What you will do:
The expected output is the data below, restated word for word.
*** Data block ***
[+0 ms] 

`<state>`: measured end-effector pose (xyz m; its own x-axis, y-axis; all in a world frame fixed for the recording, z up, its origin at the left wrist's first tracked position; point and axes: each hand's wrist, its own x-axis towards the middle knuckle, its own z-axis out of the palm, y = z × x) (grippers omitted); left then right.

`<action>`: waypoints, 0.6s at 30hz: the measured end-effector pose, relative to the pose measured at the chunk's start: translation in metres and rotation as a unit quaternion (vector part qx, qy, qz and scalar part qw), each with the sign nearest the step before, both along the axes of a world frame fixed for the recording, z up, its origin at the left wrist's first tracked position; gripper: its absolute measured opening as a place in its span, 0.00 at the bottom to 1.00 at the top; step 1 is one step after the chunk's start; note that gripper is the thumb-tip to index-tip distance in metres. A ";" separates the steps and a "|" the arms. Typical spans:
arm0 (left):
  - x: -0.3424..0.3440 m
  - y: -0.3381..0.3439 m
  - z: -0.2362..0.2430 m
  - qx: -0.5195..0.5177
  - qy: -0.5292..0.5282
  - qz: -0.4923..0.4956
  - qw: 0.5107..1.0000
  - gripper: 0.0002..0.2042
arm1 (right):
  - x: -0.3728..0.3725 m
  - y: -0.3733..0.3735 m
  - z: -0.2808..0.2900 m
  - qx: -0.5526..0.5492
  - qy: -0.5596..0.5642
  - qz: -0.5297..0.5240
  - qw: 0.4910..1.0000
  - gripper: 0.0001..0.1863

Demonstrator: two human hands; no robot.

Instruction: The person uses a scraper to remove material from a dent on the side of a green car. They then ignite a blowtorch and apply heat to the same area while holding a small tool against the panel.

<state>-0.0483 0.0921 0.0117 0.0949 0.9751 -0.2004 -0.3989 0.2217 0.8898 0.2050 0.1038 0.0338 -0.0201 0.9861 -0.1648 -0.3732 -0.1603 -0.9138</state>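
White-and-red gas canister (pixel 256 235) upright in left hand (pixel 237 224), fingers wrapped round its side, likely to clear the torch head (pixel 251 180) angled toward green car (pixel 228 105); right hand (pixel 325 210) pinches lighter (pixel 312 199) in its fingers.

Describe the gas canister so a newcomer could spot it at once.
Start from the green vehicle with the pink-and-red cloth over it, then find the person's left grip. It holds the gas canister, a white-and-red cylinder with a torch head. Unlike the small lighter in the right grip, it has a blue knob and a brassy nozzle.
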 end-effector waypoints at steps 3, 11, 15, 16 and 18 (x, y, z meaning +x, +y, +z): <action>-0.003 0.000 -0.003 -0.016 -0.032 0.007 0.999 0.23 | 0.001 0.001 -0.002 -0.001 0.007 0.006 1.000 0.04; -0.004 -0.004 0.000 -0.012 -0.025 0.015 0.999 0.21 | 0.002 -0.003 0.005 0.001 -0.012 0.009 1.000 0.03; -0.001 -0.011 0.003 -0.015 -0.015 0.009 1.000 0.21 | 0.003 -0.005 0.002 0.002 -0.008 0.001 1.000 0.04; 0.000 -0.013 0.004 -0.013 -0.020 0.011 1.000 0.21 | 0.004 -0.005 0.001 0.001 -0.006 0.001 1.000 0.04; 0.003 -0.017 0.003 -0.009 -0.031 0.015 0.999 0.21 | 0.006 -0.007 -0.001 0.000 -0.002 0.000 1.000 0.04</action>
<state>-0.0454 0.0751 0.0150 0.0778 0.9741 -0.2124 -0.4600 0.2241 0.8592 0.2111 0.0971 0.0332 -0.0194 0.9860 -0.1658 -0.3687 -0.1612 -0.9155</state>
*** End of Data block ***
Final answer:
[+0 ms] 

`<state>`: measured end-effector pose (xyz m; its own x-axis, y-axis; all in a world frame fixed for the recording, z up, its origin at the left wrist's first tracked position; point and axes: each hand's wrist, its own x-axis towards the middle knuckle, its own z-axis out of the palm, y = z × x) (grippers omitted); left then right.

`<action>`: waypoints, 0.6s at 30hz: the measured end-effector pose, relative to the pose measured at the chunk's start: translation in metres and rotation as a unit quaternion (vector part qx, qy, qz and scalar part qw), each with the sign nearest the step before, both along the axes of a world frame fixed for the recording, z up, its origin at the left wrist's first tracked position; gripper: its absolute measured opening as a place in its span, 0.00 at the bottom to 1.00 at the top; step 1 is one step after the chunk's start; note that gripper is the thumb-tip to index-tip distance in metres. A ";" separates the steps and a "|" the arms. Typical spans:
arm0 (left):
  - x: -0.3424..0.3440 m
  - y: -0.3381..0.3439 m
  - z: -0.2362..0.2430 m
  - qx: -0.5195..0.5177
  - qy: -0.5292..0.5282
  - qz: -0.4923..0.4956
  - qw: 0.5107..1.0000
  - gripper: 0.0002..0.2042
arm1 (right):
  - x: -0.3728..0.3725 m
  - y: -0.3733..0.3735 m
  - z: -0.2808..0.2900 m
  - qx: -0.5526..0.5492
  - qy: -0.5596..0.5642
  - qz: -0.5297..0.5240
  - qw: 0.4910..1.0000
  - gripper: 0.0001..0.1863

Demonstrator: two human hands; no robot.

Instruction: The person uses a scraper to remove material from a dent on the side of a green car. They then ignite a blowtorch and apply heat to the same area while holding a small tool against the panel.

<state>-0.0483 0.0921 0.0117 0.0949 0.9751 -0.2004 -0.3989 0.2217 0.8898 0.2050 0.1038 0.0338 -0.0201 0.9861 -0.1648 -0.3732 -0.1603 -0.9138</state>
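White-and-red gas canister (pixel 256 235) upright in left hand (pixel 237 224), fingers wrapped round its side, likely to clear the torch head (pixel 251 180) angled toward green car (pixel 228 105); right hand (pixel 325 210) pinches lighter (pixel 312 199) in its fingers.

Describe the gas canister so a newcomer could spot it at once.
Start from the green vehicle with the pink-and-red cloth over it, then find the person's left grip. It holds the gas canister, a white-and-red cylinder with a torch head. Unlike the small lighter in the right grip, it has a blue knob and a brassy nozzle.
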 end-effector waypoints at steps 3, 11, 15, 16 and 18 (x, y, z meaning +x, +y, +z): <action>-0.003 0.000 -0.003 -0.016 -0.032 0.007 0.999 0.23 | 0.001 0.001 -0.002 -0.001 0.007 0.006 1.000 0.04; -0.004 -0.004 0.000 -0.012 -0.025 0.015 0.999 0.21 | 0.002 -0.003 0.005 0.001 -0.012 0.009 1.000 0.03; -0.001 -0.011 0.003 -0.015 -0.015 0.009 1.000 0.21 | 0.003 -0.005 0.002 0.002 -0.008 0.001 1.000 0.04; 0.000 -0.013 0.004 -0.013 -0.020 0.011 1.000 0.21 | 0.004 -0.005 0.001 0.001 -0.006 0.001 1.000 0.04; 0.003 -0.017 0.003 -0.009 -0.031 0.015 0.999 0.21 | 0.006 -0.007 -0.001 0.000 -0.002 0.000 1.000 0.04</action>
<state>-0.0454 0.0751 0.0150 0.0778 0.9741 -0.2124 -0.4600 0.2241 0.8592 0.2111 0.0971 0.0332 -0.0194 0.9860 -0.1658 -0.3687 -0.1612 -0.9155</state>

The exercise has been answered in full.